WHAT TO WORK ON.
Look through the records below for the line holding "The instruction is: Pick". Write it out exactly, with each following line through the line holding "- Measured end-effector".

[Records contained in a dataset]
········

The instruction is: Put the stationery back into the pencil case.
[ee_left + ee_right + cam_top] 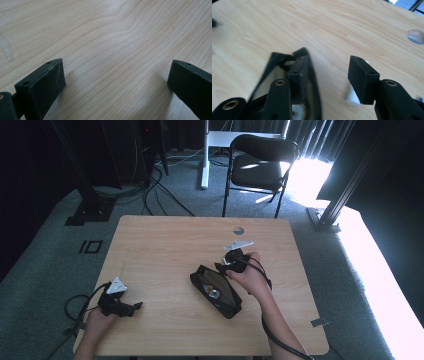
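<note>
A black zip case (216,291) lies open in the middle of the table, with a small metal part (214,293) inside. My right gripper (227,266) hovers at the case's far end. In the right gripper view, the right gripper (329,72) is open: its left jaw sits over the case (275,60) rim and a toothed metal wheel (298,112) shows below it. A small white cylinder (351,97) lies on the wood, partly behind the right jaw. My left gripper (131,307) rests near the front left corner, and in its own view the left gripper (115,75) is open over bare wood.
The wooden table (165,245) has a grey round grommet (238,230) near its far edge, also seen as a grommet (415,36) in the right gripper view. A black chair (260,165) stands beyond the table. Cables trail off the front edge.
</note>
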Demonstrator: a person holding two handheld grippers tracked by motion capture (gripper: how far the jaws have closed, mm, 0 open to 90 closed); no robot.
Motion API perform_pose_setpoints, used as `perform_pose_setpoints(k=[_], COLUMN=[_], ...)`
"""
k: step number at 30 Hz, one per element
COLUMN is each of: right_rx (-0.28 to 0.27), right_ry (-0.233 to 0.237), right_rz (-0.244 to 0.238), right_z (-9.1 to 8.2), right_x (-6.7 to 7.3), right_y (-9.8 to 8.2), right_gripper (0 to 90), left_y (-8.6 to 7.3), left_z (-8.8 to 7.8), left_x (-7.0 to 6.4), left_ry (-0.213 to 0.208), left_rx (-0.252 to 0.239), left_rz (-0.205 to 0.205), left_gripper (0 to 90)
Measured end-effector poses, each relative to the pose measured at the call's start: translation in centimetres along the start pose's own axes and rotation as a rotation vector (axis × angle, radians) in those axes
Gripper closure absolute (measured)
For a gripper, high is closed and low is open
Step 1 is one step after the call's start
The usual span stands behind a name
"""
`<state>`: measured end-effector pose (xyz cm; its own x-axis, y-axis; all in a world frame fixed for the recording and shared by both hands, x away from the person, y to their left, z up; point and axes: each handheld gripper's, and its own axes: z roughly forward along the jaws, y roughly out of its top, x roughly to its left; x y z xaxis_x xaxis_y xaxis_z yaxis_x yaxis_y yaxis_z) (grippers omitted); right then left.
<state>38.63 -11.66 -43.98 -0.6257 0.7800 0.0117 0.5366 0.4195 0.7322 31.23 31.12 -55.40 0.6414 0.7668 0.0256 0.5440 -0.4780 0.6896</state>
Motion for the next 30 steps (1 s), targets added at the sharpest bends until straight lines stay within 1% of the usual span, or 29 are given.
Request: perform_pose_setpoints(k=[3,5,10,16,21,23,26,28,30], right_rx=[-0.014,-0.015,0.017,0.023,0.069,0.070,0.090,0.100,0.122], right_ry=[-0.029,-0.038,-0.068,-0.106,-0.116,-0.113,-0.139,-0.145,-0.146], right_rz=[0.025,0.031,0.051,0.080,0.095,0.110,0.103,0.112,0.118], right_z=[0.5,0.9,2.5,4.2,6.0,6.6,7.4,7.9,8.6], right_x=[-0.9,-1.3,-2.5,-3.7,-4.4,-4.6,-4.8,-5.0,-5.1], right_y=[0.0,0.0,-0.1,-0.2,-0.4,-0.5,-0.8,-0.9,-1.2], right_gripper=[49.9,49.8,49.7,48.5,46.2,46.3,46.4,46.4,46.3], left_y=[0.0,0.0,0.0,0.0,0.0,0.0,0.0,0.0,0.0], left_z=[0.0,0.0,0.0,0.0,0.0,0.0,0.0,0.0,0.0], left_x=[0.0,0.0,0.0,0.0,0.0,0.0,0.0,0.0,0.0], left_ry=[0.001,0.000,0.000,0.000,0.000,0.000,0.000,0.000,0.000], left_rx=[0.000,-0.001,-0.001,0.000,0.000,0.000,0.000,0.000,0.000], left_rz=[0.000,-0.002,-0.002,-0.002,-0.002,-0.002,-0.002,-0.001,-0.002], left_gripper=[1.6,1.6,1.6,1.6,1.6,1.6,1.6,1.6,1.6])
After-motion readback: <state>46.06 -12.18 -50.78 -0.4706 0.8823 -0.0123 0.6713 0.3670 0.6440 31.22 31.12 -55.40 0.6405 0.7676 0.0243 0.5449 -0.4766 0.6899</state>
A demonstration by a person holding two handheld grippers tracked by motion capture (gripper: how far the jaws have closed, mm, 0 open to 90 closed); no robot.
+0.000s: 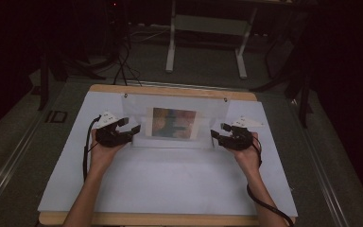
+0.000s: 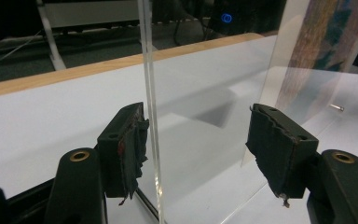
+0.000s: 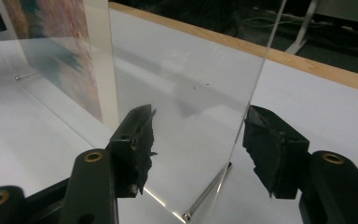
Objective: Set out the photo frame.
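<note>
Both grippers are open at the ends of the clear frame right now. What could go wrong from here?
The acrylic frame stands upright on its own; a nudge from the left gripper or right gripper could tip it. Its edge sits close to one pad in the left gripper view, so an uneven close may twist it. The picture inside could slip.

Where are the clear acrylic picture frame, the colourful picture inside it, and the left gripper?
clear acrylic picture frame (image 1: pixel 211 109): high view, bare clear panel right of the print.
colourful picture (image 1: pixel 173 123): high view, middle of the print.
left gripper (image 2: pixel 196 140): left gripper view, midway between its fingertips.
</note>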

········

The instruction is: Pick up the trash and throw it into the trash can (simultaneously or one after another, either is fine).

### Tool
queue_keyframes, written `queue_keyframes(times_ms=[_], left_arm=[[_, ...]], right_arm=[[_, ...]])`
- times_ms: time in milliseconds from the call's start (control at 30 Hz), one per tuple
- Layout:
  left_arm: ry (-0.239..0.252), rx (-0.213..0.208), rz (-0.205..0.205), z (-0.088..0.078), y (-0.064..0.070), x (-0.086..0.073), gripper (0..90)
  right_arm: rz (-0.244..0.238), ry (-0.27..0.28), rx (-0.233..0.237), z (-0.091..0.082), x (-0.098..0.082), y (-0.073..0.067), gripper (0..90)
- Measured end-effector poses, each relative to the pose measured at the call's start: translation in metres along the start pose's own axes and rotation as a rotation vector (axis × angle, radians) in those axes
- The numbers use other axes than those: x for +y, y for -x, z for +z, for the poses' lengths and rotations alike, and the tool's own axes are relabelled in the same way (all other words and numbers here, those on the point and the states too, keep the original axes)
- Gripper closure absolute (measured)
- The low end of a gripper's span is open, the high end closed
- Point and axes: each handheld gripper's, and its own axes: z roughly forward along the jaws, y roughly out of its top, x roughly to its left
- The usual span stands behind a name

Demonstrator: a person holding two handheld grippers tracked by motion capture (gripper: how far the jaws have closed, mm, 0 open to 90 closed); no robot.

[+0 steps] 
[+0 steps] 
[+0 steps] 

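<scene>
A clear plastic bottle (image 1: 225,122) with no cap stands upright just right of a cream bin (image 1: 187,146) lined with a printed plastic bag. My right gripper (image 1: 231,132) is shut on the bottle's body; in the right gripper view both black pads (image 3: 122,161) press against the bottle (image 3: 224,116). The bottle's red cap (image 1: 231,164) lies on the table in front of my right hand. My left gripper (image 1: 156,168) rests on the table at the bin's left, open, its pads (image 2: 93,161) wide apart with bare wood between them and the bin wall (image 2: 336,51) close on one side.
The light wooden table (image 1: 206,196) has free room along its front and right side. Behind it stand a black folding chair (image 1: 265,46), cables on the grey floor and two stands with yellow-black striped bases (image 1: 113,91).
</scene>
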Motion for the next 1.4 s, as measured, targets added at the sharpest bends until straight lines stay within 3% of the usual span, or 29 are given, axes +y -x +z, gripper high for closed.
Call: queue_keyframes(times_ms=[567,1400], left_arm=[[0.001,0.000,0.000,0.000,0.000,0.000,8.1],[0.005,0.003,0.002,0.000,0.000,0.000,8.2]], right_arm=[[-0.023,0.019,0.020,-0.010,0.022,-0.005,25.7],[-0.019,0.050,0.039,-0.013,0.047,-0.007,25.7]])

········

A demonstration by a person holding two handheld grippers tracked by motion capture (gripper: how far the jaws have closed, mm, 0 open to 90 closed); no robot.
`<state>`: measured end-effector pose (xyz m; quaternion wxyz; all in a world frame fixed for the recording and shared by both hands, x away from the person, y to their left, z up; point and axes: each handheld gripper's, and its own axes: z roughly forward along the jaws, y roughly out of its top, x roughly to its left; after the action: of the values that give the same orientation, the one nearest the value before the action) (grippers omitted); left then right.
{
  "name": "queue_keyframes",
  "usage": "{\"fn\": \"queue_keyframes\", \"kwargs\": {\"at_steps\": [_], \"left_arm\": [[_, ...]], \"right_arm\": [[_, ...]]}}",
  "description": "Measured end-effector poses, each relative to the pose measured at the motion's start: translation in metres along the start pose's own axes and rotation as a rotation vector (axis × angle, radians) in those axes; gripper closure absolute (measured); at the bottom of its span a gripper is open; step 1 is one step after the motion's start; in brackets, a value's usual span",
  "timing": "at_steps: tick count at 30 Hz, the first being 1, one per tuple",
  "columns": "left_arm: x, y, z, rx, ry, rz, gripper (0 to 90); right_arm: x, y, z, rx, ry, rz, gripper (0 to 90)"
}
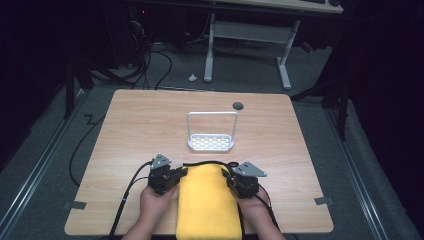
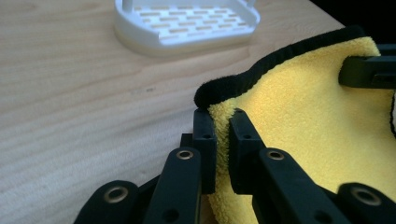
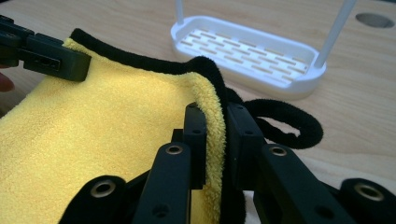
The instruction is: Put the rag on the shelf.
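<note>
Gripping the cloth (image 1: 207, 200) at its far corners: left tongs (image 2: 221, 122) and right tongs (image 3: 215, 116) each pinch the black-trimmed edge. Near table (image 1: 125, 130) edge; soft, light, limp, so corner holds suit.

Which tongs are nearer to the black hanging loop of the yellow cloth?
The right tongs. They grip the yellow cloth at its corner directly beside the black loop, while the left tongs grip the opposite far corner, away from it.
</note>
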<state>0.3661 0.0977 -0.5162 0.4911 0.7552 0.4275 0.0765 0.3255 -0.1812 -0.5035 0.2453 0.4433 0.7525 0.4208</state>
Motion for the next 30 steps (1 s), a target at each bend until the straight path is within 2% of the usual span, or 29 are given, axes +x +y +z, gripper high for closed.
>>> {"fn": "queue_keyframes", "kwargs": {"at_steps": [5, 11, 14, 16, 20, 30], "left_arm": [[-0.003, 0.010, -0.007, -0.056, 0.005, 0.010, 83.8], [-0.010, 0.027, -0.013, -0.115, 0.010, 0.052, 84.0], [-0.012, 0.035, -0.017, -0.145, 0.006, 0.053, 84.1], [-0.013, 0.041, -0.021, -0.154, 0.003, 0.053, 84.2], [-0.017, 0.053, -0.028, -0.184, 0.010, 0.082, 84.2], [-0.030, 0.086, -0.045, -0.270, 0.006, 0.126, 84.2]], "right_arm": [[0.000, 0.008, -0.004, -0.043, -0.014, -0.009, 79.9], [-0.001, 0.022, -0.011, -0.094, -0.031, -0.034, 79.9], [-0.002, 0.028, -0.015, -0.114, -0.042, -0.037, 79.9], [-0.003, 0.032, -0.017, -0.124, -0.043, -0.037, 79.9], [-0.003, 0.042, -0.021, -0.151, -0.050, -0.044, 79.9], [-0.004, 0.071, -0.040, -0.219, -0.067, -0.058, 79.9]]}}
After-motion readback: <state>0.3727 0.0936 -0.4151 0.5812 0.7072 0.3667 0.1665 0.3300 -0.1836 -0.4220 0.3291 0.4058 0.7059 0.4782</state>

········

ANSWER TO THIS TASK.
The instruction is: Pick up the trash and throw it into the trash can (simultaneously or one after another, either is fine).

### Tool
queue_keyframes, written `queue_keyframes(times_ms=[_], left_arm=[[_, ...]], right_arm=[[_, ...]])`
- times_ms: time in milliseconds from the call's start (control at 30 Hz), one per tuple
- Layout:
  left_arm: ry (-0.239..0.252), rx (-0.213..0.208), rz (-0.205..0.205), z (-0.088..0.078), y (-0.064..0.070), x (-0.086..0.073), gripper (0..90)
  right_arm: rz (-0.244..0.238), ry (-0.27..0.28), rx (-0.233..0.237), z (-0.091..0.082), x (-0.098..0.082), y (-0.073..0.067), gripper (0..90)
- Measured end-effector poses, each relative to the pose measured at the call's start: translation in metres along the start pose's own axes and rotation as a rotation vector (axis × angle, radians) in those axes

This answer is complete as it stands.